5.3      The PCT and D2S Team have worked collaboratively to develop a ‘child referral pathway’ in order for more children to access dental services with local general dental practitioners. 7 practices within the HB area now receive direct referrals from the D2S Team which may be instigated by Health Visiting, Flying Start and/or D2S Teams.

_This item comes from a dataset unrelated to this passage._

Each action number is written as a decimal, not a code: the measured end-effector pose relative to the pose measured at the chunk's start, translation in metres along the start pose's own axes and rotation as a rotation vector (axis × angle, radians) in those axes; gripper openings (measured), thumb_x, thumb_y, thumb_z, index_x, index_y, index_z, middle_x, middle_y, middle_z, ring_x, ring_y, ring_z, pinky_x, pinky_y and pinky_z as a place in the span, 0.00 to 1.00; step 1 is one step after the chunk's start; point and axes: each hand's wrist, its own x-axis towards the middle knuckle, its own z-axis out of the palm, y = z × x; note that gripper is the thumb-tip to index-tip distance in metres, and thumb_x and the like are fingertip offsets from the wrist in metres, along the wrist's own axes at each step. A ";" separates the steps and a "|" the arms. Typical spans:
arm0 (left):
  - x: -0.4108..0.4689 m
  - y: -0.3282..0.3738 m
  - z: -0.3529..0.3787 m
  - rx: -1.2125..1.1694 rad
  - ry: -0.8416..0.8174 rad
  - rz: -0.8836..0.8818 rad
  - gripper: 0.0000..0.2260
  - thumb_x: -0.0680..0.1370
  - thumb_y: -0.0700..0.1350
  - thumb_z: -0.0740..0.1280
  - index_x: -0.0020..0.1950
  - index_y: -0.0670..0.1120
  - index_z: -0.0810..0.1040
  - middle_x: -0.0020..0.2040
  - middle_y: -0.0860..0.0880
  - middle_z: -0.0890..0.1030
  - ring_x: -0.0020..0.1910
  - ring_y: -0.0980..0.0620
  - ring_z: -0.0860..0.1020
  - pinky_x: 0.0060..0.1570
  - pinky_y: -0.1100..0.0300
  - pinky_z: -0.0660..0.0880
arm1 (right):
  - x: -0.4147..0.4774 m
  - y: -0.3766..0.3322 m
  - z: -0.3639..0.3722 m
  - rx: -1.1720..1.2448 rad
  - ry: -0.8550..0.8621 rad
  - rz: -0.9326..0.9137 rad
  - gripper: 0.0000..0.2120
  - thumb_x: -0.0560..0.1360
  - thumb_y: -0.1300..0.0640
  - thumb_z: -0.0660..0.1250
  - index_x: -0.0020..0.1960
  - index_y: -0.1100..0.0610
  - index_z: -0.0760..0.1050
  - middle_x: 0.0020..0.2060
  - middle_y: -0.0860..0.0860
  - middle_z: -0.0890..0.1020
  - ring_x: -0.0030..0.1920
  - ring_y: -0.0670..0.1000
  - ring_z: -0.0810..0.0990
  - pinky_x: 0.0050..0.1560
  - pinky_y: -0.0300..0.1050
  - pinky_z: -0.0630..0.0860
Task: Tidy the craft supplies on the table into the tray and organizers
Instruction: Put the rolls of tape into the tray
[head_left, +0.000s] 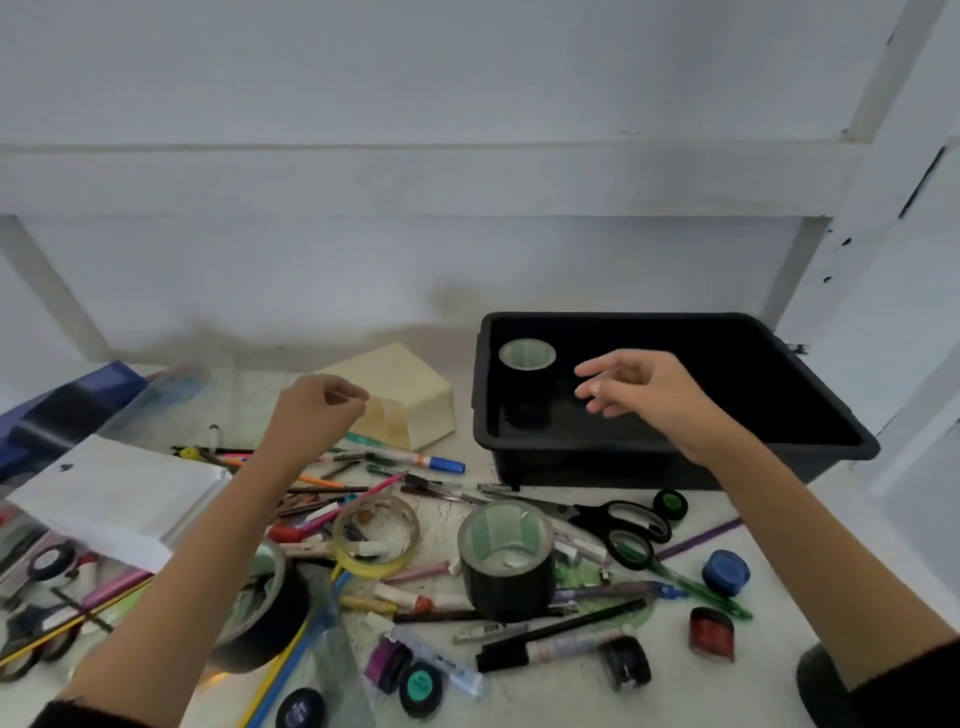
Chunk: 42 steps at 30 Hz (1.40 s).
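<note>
A black tray (810, 395) stands at the back right with one black tape roll (527, 382) upright inside it. My right hand (641, 384) hovers over the tray, fingers relaxed and holding nothing. My left hand (317, 410) is raised over the pens and pinches a small translucent yellowish strip (387, 413), which looks like tape. A second black tape roll (506, 561) stands on the table in front of the tray. A clear yellow tape ring (376, 535) lies left of it, and another dark roll (265, 608) sits partly under my left forearm.
Pens and markers (405, 457) litter the middle of the table. Black scissors (618, 525), a blue cap (725, 571), a red block (711, 634) and small ink pads (421, 688) lie around. A cream box (410, 395) stands behind; white paper (119, 499) and a blue folder (67, 410) lie left.
</note>
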 end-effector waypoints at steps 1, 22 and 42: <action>-0.009 -0.005 -0.003 0.021 -0.031 0.008 0.06 0.75 0.40 0.66 0.48 0.43 0.82 0.44 0.45 0.81 0.41 0.54 0.75 0.37 0.67 0.67 | -0.010 0.002 0.011 0.003 -0.054 -0.006 0.08 0.75 0.63 0.66 0.52 0.55 0.80 0.43 0.52 0.85 0.44 0.51 0.83 0.47 0.44 0.79; -0.098 -0.100 -0.062 0.659 -0.594 0.128 0.49 0.61 0.53 0.79 0.75 0.53 0.54 0.70 0.49 0.63 0.67 0.48 0.65 0.63 0.55 0.70 | -0.117 0.055 0.139 -0.168 0.094 0.139 0.45 0.57 0.49 0.82 0.69 0.50 0.63 0.63 0.48 0.74 0.64 0.49 0.71 0.61 0.43 0.71; -0.044 0.022 -0.049 0.236 -0.234 0.394 0.43 0.59 0.50 0.81 0.70 0.47 0.68 0.55 0.48 0.69 0.55 0.50 0.70 0.55 0.59 0.67 | -0.035 -0.003 0.008 0.017 0.403 0.044 0.44 0.57 0.54 0.82 0.67 0.54 0.63 0.59 0.49 0.73 0.59 0.49 0.73 0.62 0.46 0.72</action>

Children are given a unique patient code on referral in order to be tracked through the system in case they ‘did not attend’ appointments. The aim of this pathway is to allow as many children as possible to access mainstream dental services.

5.4      The HB purchased 80 Hall Crown Kits and will be providing training to all practices via the CDS Dental Therapists in 2018/19 where a kit will be provided to a practice.

5.5      The CDS Team is training in ‘Making Every Contact Count’ (MECC). This training needs to be tailored and rolled out to all GDS providers.

5.6      The HB is working collaboratively with the OHPSG and local authority colleagues to support the healthy schools campaign, in order to help raise awareness of oral health issues and prevention.

5.7      The HB continues to promote the DBOH toolkit, at every opportunity with GDPs. GDS practices looking to develop preventive models should be given evidence based Oral Health Improvement Programmes.

5.8      The HB has contributed to the 111 Dental Programme to agree principles for what is deemed an appropriate length of time for a child to access routine, urgent or emergency dental treatment.

5.9      The CDS has raised concerns in relation to the possible introduction of patient charges for CDS vulnerable adults and the negative affect this may have.